◆ Required action ◆
How many lines in these records include the string "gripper"? Reply with that number alone.

◆ Provided records ◆

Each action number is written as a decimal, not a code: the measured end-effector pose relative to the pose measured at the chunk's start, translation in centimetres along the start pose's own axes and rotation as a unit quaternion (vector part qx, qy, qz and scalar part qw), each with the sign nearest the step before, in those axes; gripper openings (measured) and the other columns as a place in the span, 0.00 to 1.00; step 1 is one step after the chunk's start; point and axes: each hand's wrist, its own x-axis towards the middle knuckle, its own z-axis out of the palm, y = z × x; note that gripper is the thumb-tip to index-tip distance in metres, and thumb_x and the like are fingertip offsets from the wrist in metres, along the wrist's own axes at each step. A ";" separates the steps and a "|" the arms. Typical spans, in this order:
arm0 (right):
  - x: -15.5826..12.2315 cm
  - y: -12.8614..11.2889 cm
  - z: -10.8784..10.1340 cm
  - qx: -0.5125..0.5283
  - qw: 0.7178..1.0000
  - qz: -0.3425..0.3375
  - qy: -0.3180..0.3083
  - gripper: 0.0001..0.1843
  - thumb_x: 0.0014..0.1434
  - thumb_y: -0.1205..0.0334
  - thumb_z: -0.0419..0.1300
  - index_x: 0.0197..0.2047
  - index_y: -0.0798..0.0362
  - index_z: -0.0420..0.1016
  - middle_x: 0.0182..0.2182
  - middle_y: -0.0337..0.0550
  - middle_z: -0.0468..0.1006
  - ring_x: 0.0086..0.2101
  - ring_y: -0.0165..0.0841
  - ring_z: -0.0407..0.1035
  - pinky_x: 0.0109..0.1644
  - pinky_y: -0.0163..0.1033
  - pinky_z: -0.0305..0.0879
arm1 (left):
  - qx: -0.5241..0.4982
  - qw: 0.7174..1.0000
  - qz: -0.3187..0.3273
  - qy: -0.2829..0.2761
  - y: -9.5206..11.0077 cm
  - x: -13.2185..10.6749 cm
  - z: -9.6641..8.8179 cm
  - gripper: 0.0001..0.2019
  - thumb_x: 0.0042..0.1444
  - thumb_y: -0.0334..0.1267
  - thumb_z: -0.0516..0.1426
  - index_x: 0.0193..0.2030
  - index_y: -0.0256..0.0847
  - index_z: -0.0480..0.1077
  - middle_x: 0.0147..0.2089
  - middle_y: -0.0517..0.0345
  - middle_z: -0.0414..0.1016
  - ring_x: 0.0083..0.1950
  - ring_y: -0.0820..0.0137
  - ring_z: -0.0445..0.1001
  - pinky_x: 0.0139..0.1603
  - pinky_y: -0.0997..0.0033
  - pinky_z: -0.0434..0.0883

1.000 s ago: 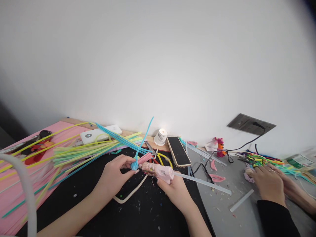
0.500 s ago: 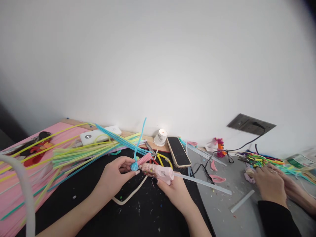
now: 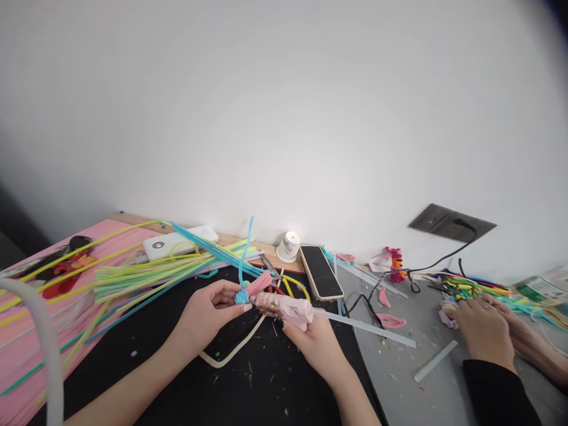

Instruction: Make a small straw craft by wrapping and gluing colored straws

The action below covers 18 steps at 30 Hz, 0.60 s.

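My left hand (image 3: 207, 313) pinches a small bundle of pink and blue pipe cleaners (image 3: 252, 290), and one blue end sticks straight up from it. My right hand (image 3: 313, 343) grips a pink glue gun (image 3: 286, 307) whose nozzle points left and touches the bundle. A clear glue stick (image 3: 364, 329) juts out of the gun's back toward the right. Both hands hover over a black mat (image 3: 186, 378).
A fan of yellow, green and blue pipe cleaners (image 3: 146, 272) lies at the left over a pink sheet (image 3: 26, 337). A power bank (image 3: 180, 241), lit candle (image 3: 289, 245), phone (image 3: 320, 271) and pliers (image 3: 284, 281) line the back. Another person's hands (image 3: 492, 334) work at the right.
The upright blue pipe cleaner end has swung leftward and stands more vertical as my left hand turned the bundle. The glue gun has stayed against it.
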 end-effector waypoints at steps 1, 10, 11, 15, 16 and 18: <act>0.0 -0.1 0.0 -0.001 1.000 0.001 -0.016 0.10 0.52 0.56 0.64 0.40 0.35 0.79 0.38 0.36 0.82 0.41 0.44 0.76 0.37 0.41 0.75 | -0.004 1.000 -0.001 -0.001 0.0 0.0 0.0 0.15 0.41 0.40 0.66 0.36 0.39 0.73 0.35 0.54 0.80 0.38 0.61 0.78 0.45 0.60 0.73; 0.4 -1.1 -0.3 0.000 0.998 -0.017 -0.068 0.15 0.54 0.60 0.62 0.44 0.34 0.77 0.40 0.35 0.82 0.41 0.43 0.76 0.39 0.41 0.76 | -0.038 0.999 -0.021 -0.016 -0.1 -0.1 -0.1 0.17 0.41 0.41 0.67 0.38 0.37 0.73 0.37 0.52 0.81 0.40 0.61 0.78 0.47 0.61 0.72; 0.4 -1.2 -0.3 0.001 0.998 -0.018 -0.067 0.14 0.54 0.60 0.62 0.45 0.34 0.77 0.40 0.35 0.82 0.41 0.42 0.76 0.39 0.41 0.76 | -0.043 0.999 -0.026 -0.016 -0.1 -0.1 -0.1 0.17 0.41 0.41 0.67 0.38 0.37 0.73 0.37 0.52 0.81 0.40 0.60 0.78 0.47 0.60 0.72; 0.3 -1.1 -0.4 0.019 0.997 -0.021 -0.075 0.14 0.55 0.59 0.61 0.45 0.34 0.77 0.40 0.36 0.82 0.41 0.41 0.76 0.39 0.40 0.75 | -0.061 0.997 -0.040 -0.015 0.1 0.0 -0.1 0.18 0.40 0.42 0.67 0.38 0.37 0.74 0.38 0.51 0.81 0.42 0.59 0.78 0.49 0.59 0.71; 0.3 -1.1 -0.4 0.028 0.996 -0.014 -0.084 0.14 0.56 0.59 0.60 0.46 0.35 0.77 0.41 0.36 0.82 0.42 0.41 0.76 0.40 0.41 0.75 | -0.065 0.997 -0.043 -0.013 0.2 0.0 -0.1 0.18 0.39 0.42 0.68 0.38 0.37 0.74 0.38 0.51 0.82 0.42 0.59 0.78 0.49 0.59 0.71; 0.4 -1.1 -0.4 0.042 0.994 0.004 -0.104 0.15 0.56 0.60 0.60 0.47 0.35 0.77 0.42 0.37 0.81 0.43 0.42 0.75 0.42 0.42 0.75 | -0.074 0.996 -0.050 -0.009 0.3 -0.1 -0.1 0.18 0.39 0.43 0.68 0.38 0.37 0.75 0.38 0.51 0.82 0.42 0.58 0.78 0.49 0.58 0.71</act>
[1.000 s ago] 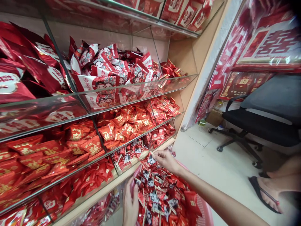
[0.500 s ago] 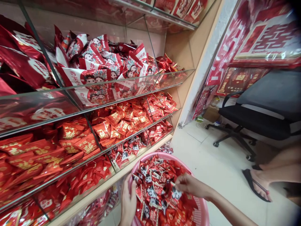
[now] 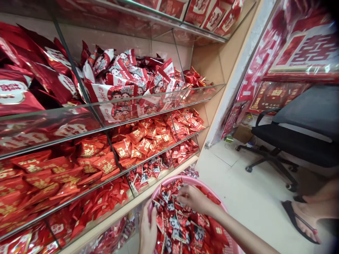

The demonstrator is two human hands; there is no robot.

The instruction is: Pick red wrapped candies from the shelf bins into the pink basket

◆ Response to the exercise ◆
3